Berliner Morgenpost: Lindners Feldschlacht
ein Kommentar von Jan Dörner zur Lage des FDP-Chefs
Berlin (ots)
Man glaubt Christian Lindner, dass er es in diesen Tagen nicht leicht hat. "Ich gehe durch diesen Hagelschauer mit faustgroßen Hagelkörnern", schilderte der FDP-Vorsitzende in einer Talkshow sein Gefühlsleben. Diesen Wolkenbruch hat er jedoch mitverschuldet. Die FDP steht unter einem Druck, der die Partei zum Bersten bringen könnte. Zunächst hatte die Parteispitze es empört von sich gewiesen, dass es in der FDP unter dem geschmacklos gewählten Schlagwort "D-Day" Planungen zum gezielten Bruch der Ampel-Koalition gegeben haben könnte.

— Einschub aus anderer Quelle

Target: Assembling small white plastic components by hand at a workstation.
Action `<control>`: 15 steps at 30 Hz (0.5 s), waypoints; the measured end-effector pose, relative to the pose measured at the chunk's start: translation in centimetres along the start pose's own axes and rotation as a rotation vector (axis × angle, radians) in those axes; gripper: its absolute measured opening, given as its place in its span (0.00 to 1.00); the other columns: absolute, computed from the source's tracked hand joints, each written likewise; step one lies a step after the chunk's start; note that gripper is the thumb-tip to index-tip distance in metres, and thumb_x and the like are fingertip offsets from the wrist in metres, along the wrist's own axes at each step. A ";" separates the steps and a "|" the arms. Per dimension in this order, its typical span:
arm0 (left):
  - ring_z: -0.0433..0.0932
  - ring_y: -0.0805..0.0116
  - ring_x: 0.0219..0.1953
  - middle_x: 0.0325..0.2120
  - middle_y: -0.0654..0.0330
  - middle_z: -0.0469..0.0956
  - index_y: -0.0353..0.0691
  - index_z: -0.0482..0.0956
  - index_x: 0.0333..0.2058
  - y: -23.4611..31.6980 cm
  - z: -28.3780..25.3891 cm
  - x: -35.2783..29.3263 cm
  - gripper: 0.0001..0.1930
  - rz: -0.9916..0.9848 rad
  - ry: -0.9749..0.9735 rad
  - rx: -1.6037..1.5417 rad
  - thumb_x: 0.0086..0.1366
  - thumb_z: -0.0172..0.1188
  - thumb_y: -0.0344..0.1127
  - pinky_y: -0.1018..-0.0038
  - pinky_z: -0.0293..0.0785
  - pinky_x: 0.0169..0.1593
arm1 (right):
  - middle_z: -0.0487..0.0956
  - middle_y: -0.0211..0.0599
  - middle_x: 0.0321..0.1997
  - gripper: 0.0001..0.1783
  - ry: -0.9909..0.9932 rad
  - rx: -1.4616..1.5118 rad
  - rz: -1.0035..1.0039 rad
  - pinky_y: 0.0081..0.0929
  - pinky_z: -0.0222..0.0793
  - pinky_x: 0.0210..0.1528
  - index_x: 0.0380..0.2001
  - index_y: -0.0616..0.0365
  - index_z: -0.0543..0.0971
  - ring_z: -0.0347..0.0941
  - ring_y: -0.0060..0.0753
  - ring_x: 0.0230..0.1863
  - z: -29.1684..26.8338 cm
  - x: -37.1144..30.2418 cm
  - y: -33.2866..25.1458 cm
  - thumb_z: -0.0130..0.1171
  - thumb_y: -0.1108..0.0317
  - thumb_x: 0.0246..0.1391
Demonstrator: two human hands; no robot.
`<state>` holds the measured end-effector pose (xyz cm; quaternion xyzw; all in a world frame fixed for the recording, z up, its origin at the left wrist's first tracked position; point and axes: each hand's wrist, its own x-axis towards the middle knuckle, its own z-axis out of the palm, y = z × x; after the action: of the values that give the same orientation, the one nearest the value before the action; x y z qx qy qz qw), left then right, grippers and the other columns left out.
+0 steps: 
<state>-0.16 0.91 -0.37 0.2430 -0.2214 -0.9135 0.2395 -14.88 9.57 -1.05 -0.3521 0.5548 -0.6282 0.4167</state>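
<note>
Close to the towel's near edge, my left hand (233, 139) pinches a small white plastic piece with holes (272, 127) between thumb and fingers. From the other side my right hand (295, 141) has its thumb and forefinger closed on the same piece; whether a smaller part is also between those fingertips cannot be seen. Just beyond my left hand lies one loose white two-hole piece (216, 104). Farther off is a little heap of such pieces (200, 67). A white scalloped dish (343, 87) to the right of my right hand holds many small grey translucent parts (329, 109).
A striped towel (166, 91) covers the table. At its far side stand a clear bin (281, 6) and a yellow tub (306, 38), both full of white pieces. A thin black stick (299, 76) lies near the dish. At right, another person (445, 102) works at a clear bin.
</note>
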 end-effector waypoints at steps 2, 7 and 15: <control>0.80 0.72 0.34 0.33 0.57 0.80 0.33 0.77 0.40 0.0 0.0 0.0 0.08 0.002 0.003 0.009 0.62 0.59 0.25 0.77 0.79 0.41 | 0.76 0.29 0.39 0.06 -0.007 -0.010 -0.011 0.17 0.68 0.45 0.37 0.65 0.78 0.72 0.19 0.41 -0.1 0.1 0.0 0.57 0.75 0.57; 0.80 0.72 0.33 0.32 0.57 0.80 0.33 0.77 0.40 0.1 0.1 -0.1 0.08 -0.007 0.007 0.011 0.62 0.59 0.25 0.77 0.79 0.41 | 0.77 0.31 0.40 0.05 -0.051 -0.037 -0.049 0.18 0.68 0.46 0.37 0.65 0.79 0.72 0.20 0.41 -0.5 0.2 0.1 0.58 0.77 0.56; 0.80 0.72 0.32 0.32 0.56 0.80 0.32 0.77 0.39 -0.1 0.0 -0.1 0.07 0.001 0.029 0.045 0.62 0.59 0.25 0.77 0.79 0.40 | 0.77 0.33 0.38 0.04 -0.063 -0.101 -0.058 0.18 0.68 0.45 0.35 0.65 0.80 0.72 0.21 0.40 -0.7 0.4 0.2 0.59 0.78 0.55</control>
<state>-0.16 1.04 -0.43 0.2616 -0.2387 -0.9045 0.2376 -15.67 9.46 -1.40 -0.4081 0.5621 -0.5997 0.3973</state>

Inzwischen ist aber klar: Nicht allzu weit unter der - bei der FDP kleinen und vollkommen auf Lindner ausgerichteten - Parteispitze ist genau so ein Dokument entstanden. Martialische Begriffe wie "offene Feldschlacht" für die Auseinandersetzung mit den Koalitionspartnern inklusive. Entsprechend groß ist die öffentliche Kritik an der Partei und ihrem Vorsitzenden. Lindner sieht sich deswegen nicht nur im Hagelschauer stehen, sondern auch in einer "Machtauseinandersetzung" mit SPD und Grünen über die Deutung des Koalitionsbruches und beklagt im Fernsehen ein mediales "Tribunal".
Pardon - für einen Politikprofi ist das zu viel Selbstmitleid für die Misere, in die er sich selbst gebracht hat. Unter ihm ist in der Parteizentrale eine Stimmung entstanden, in der sich die FDP offenbar nicht nur rhetorisch im Kampf mit den Koalitionspartnern und damit der eigenen Regierung gesehen hat. Lindner verweist zurecht darauf, dass die Ampel am Ende gewesen ist, weil sie keine Kompromisse mehr gefunden hat. Das zunächst von der Partei geleugnete Dokument wirft jedoch die Frage auf, welche Rolle die FDP aktiv dabei gespielt hat.
Danach gefragt, reagiert Lindner gereizt. Er bedauert Fehler, benennt diese aber nicht eindeutig. Der Parteichef spricht von Mängeln in der Krisenkommunikation, schiebt diese aber auf untere Ebenen. Er distanziert sich von dem Papier in einem und verteidigt es im nächsten Atemzug. Der FDP-Vorsitzende beteuert, das Dokument habe "politisch überhaupt gar keine Bedeutung" gehabt, bestätigt aber ebensolche Planungen auch für ein aktives Ausstiegsszenario. Lindner bekennt sich zu seiner Gesamtverantwortung für das Geschehen in der Partei, übernimmt diese aber nicht. Stattdessen spielt Lindner die Ereignisse gegenüber den Wählerinnen und Wählern herunter: Es sei wie bei ihnen zu Hause, da werde doch intern auch "manches gesagt und manches aufgeschrieben, was bei näherer Betrachtung nicht akzeptabel ist". Nun ist der familiäre Küchentisch aber etwas anderes als der Maschinenraum einer Partei, die vom Wahlvolk den Auftrag erhalten hat, Verantwortung für das Land zu übernehmen. Als wäre ihm diese Schwäche seiner gesamten Argumentation bewusst, bittet Lindner mit Blick auf die vorgezogenen Neuwahlen: "Orientieren Sie sich dabei nicht an der Vergangenheit, sondern an dem, was Sie für Ihre Zukunft für richtig halten."
Es ist ein kurioses Anliegen: Natürlich spielen Wahlversprechen, Ideen und Konzepte eine Rolle, wenn Wähler sich entscheiden, welcher Partei sie ihr Vertrauen schenken. Aber Wahlergebnisse sind auch ein Zeugnis für das Geleistete. Die Bilanz der Ampel-Koalition ist für alle drei Beteiligten eine Belastung bei dieser Wahl. Lindner spricht dies in Bezug auf SPD und Grüne auch hart an. Für sich selbst und seine FDP fordert er mit Blick auf die Geschehnisse der letzten Wochen und Monate hingegen einen Freifahrtschein. Es ist die Strategie eines Verzweifelten.